Figure 7 presents wind turbine surge movements from 600–900 s in C1–3. It can be obviously seen that wind turbine surge movement with the original mooring system T0 was larger than the developed mooring systems T1–4. Wind turbine surge movement with the original mooring system oscillated near 12 m, while those using the developed mooring systems oscillated near 8 m. For the developed mooring systems T1–3 in C1–3, it can be observed that wind turbine surge movements of T2 and T3 almost coincided with each other. However, the wind turbine surge movement of T1 was larger than those of T2 and T3; quantitatively, surge movement mean value of T1 was approximately 0.5 m larger than those in T2 and T3. This implies that the developed mooring systems can effectively control floating wind turbine surge movement when under regular waves. Mean surge displacement was reduced by approximately 33.33%. Meanwhile, with the increase of the included angle β , the developed mooring system with three fairleads performed better and better. Mean surge displacement reduced 0.4 m every time when β increased 10°. From the numerical results in Figure 7, it can be said that the included angle of 40° (T3) for the developed mooring system with three fairleads performed better than 20° and 30°, which should be recommended.
For T3 and T4 in C1–3, it can be seen that floating wind turbine surge movement with T4 was larger than that with T3, and it was even larger than that with T1. By contrast with the surge movement with T0, the surge movement with T4 was smaller (see Figure 7). This tells us that the developed mooring system with six fairleads could also reduce floating wind turbine dynamic responses, while it performed worse than that with three fairleads. Mean surge movement with T4 was 0.7 m larger than that with T3. Thus, after comparing with the developed mooring system with six fairleads, it can be safely said that T3 was the final optimal configuration for the developed mooring system in this study.
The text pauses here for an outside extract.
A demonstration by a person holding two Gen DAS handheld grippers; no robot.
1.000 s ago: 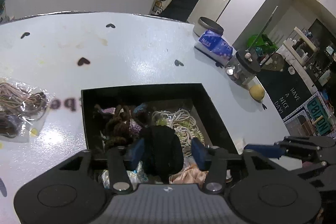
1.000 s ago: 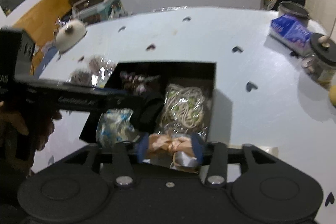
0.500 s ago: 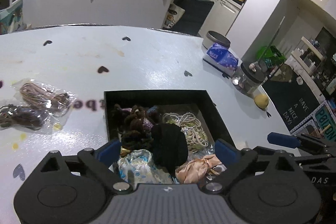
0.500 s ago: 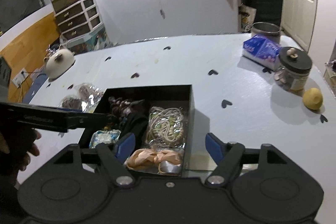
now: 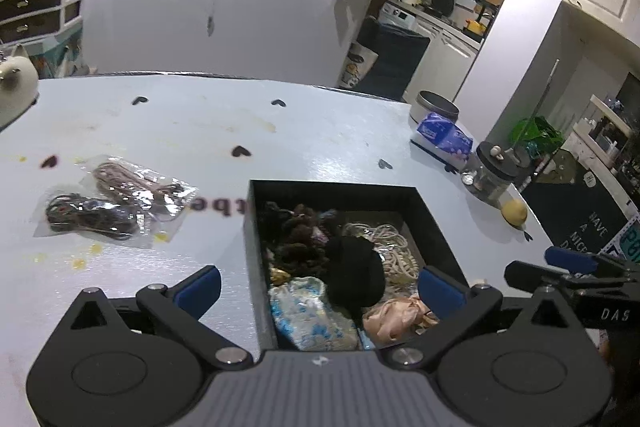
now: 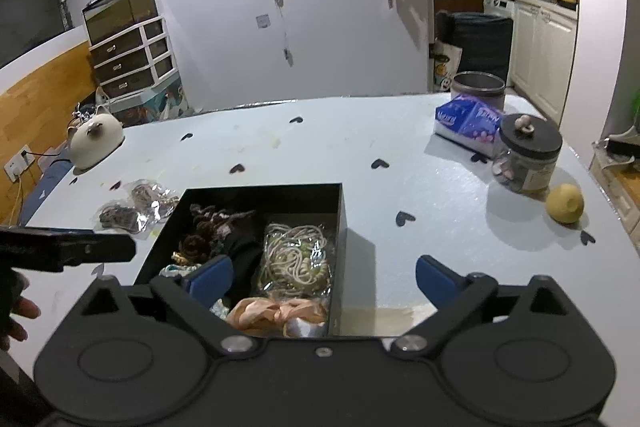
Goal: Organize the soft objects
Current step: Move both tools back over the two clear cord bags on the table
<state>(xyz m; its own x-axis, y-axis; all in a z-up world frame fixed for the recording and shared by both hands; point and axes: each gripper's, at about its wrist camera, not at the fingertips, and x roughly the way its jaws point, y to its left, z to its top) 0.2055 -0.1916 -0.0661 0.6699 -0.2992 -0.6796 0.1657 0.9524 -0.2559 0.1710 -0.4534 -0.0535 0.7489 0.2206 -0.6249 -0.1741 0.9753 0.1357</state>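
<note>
Left hand-held gripper (image 5: 320,287) and right hand-held gripper (image 6: 324,277) have just opened wide, holding nothing.

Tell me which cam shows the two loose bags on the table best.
Left wrist: both bags lie large and unobstructed left of the box, contents visible through the plastic. Right wrist shows them small and far, beyond the left claw's finger.

Both views are dim and bluish, lit from above and behind the cameras. The pale table (image 5: 304,147) returns a soft sheen, strongest in the right wrist view beside the jar (image 6: 526,155), which casts a shadow toward the camera. The black box (image 6: 338,223) throws a shadow to its right; its interior stays murky. Plastic bags (image 5: 116,203) show small specular glints. Fisheye distortion bows the table edge and walls, and the corners vignette to black. Focus is fair throughout, with grainy noise.
</note>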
Figure 8 shows wind turbine pitch movements with T0–4 under C1–3. It can be seen that pitch movement of T0 was obviously larger than those of T1–4, especially in Figure 8b, implying that the developed mooring systems could effectively reduce wind turbine pitch movements by approximately 7% when under regular waves. In C1–3, the wind turbine pitch movement times series with T1–3 almost coincided with each other, indicating that the included angle between two mooring lines in the same group had a negligible effect on pitch movement control. The pitch movement of T4 was slightly larger than that of T3 with a difference of 0.03°. Hence, it can be said that when under regular waves, the wind turbine pitch movement could be reduced by both of the developed mooring systems with three and six fairleads, and the included angle has negligible effects on wind turbine pitch movement.
Figure 9 presents wind turbine yaw movements with T0–4 under C1–3. It can be observed that yaw movement of T0 had the maximum peak and minimum valley compared with those of T1–4; that is, yaw movement of T0 had the maximum amplitude compared with those of T1–4. The maximum difference between the amplitudes was approximately 10%. Interestingly, the yaw movement of T1–4 all almost coincided with each other, implying that the developed mooring systems had negligible effects on the yaw movement control. Increasing both the included angle and the number of fairleads could hardly improve the mooring system performance on yaw movement control.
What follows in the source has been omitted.